**Exercise description:**
For this exercise, return exactly the lines of the material below that begin at the one with "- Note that" and stop after the one with "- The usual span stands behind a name".
━━━
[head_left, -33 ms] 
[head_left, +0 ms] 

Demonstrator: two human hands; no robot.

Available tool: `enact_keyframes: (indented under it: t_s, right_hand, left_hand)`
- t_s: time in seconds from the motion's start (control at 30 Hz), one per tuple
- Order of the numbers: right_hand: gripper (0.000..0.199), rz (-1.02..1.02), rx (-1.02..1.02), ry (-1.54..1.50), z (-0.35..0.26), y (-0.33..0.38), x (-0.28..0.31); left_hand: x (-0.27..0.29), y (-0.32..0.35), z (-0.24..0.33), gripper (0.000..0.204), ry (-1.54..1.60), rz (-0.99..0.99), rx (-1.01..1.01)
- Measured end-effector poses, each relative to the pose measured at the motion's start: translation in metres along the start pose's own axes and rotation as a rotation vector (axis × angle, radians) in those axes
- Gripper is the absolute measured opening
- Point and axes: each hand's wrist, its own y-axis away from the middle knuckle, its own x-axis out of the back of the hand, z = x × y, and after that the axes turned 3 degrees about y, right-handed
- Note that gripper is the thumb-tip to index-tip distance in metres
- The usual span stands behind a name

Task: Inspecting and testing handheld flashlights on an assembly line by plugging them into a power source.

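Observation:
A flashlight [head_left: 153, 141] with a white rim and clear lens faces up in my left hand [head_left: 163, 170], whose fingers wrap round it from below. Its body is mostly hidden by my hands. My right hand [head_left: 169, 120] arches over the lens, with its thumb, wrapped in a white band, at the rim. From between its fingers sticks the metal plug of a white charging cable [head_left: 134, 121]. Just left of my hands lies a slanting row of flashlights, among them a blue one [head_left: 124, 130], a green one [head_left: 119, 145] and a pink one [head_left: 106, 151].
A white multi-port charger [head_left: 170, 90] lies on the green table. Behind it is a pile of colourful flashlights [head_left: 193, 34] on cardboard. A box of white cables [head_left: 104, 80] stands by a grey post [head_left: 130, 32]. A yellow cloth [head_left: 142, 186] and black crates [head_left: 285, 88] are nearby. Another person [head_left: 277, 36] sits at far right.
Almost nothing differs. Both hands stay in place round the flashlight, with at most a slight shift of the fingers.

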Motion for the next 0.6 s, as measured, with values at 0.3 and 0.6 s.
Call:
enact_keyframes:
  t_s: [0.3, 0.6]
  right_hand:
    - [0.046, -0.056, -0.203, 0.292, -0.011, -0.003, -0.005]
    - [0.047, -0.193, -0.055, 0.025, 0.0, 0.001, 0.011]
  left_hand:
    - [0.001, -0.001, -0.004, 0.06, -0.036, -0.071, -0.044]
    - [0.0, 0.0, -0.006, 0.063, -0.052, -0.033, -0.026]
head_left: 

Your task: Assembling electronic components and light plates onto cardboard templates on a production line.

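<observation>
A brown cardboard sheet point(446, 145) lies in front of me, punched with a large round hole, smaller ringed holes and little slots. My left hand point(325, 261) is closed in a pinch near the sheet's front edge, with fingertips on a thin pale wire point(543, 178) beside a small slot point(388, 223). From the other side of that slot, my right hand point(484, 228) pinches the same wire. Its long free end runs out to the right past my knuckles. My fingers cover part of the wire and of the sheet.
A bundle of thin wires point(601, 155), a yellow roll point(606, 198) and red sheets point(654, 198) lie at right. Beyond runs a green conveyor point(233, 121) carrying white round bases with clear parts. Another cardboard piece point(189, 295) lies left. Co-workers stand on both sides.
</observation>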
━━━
**Answer to this problem:**
- Note that gripper is the thumb-tip to index-tip distance in metres
- The usual span stands behind a name

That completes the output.